### Exercise objective
When copying the data below, keep only the lines from the one with "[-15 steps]" through the one with "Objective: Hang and", word for word, and skip the pictures.

### Given information

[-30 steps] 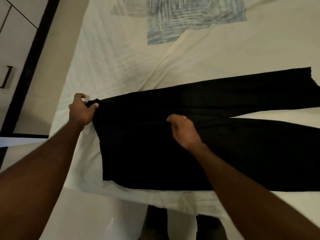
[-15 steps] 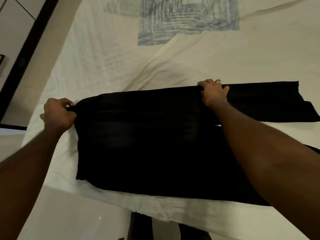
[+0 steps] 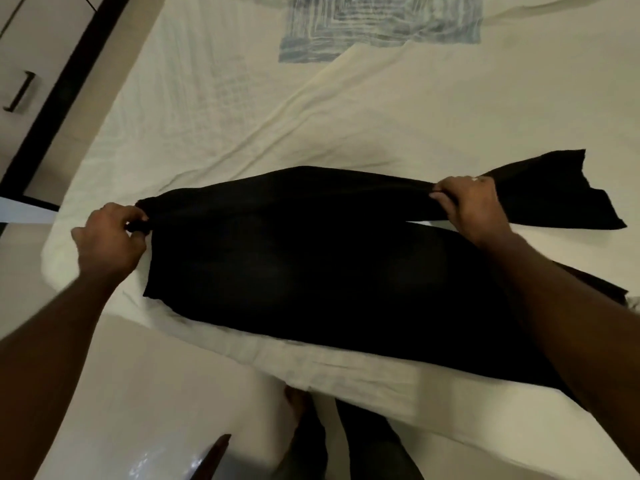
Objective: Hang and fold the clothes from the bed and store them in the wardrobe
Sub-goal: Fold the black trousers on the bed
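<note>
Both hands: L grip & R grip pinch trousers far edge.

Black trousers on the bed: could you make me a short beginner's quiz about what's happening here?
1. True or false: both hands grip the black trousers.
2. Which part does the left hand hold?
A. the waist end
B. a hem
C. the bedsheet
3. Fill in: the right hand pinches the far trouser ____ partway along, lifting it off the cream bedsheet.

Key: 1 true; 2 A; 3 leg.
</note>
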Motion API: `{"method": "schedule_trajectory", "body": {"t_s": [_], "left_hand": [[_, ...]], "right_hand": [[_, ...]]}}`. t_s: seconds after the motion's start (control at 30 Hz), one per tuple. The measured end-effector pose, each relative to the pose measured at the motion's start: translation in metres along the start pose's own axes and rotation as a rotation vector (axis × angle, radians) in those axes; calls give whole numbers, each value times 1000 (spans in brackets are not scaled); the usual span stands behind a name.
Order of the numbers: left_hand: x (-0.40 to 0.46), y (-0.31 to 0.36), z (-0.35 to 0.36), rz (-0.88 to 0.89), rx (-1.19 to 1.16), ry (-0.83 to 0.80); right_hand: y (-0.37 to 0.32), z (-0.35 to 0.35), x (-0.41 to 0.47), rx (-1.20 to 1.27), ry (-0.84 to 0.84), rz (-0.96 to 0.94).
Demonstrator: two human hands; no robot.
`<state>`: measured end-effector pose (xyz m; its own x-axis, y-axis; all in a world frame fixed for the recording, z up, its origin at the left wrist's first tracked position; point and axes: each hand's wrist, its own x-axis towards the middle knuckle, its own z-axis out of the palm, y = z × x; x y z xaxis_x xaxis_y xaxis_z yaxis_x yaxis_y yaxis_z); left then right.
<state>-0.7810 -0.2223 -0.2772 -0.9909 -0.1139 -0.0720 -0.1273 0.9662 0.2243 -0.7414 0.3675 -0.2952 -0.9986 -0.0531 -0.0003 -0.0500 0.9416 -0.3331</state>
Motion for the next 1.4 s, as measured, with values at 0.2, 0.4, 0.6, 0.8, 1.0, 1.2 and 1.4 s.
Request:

### Task solution
[-15 steps] 
[+0 steps] 
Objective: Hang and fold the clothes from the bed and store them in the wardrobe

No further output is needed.